Der 67-jährige Harald Kamps lebt mit seiner Frau und zwei befreundeten Schwestern in einer Wohngemeinschaft mitten in Berlin. Hier wollen sie gemeinsam ihren Traum für die letzten Lebensjahre verwirklichen.

Vor neun Monaten sind sie nach langer Planung zusammengezogen. "Das ist eine Gemeinschaft zum Leben und zum Sterben", sagt Harald Kamps.

Deutschland altert. Jeder Vierte wird im Jahr 2025 über 70 Jahre alt sein. Viele Menschen haben Angst davor, später in einem Altenheim zu enden. Doch welche Alternativen gibt es?

Diese Fragen haben Harald Kamps und seine Mitbewohnerinnen mehr und mehr beschäftigt. Sie wollten ihren letzten Lebensabschnitt rechtzeitig planen und gestalten. Im genossenschaftlichen Projekt Möckernkiez in Berlin-Kreuzberg haben sie endlich die richtige Immobilie gefunden: Küche und Wohnzimmer für alle, Zimmer und Bad für jeden. Das Ganze auf zwei Etagen. Es soll ihre letzte Adresse sein.

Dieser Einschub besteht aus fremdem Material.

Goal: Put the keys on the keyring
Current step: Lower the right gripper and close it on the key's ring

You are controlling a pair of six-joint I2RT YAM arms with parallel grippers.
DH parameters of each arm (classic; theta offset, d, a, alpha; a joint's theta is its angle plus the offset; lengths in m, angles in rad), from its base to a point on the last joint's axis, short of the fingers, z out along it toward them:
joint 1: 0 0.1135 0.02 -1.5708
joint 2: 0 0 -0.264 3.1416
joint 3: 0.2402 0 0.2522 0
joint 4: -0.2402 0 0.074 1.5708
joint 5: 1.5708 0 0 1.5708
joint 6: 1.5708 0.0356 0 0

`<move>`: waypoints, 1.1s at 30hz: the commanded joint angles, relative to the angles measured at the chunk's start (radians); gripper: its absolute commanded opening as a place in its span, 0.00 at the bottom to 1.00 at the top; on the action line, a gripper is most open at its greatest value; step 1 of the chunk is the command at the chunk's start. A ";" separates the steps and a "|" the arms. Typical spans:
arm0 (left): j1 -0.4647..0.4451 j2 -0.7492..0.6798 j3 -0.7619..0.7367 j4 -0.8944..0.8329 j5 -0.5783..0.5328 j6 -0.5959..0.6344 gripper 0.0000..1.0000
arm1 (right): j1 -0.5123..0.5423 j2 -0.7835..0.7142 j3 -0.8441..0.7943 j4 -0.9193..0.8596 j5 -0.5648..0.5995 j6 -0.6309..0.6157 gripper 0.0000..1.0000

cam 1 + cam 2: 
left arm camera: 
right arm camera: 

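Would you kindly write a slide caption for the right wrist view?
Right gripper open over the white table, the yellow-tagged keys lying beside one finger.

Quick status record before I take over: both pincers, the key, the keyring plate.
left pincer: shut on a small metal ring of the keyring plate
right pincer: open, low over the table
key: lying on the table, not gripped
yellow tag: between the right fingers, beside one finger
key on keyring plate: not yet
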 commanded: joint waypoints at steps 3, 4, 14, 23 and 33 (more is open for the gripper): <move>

Ihre Idee: keine Zweck-WG, aber auch keine Zwangsgemeinschaft. Das Alten-Kollektiv, wie sie sich nennen, will die Zeit am Ende des Lebens so bunt wie möglich gestalten. Auch dann, wenn es ernst wird. Sogar Krankheit, Leid und Tod sollen miteinander getragen werden.

Die Vier aus dem Möckernkiez wagen ein spannendes Experiment. Die Reportage begleitet sie dabei.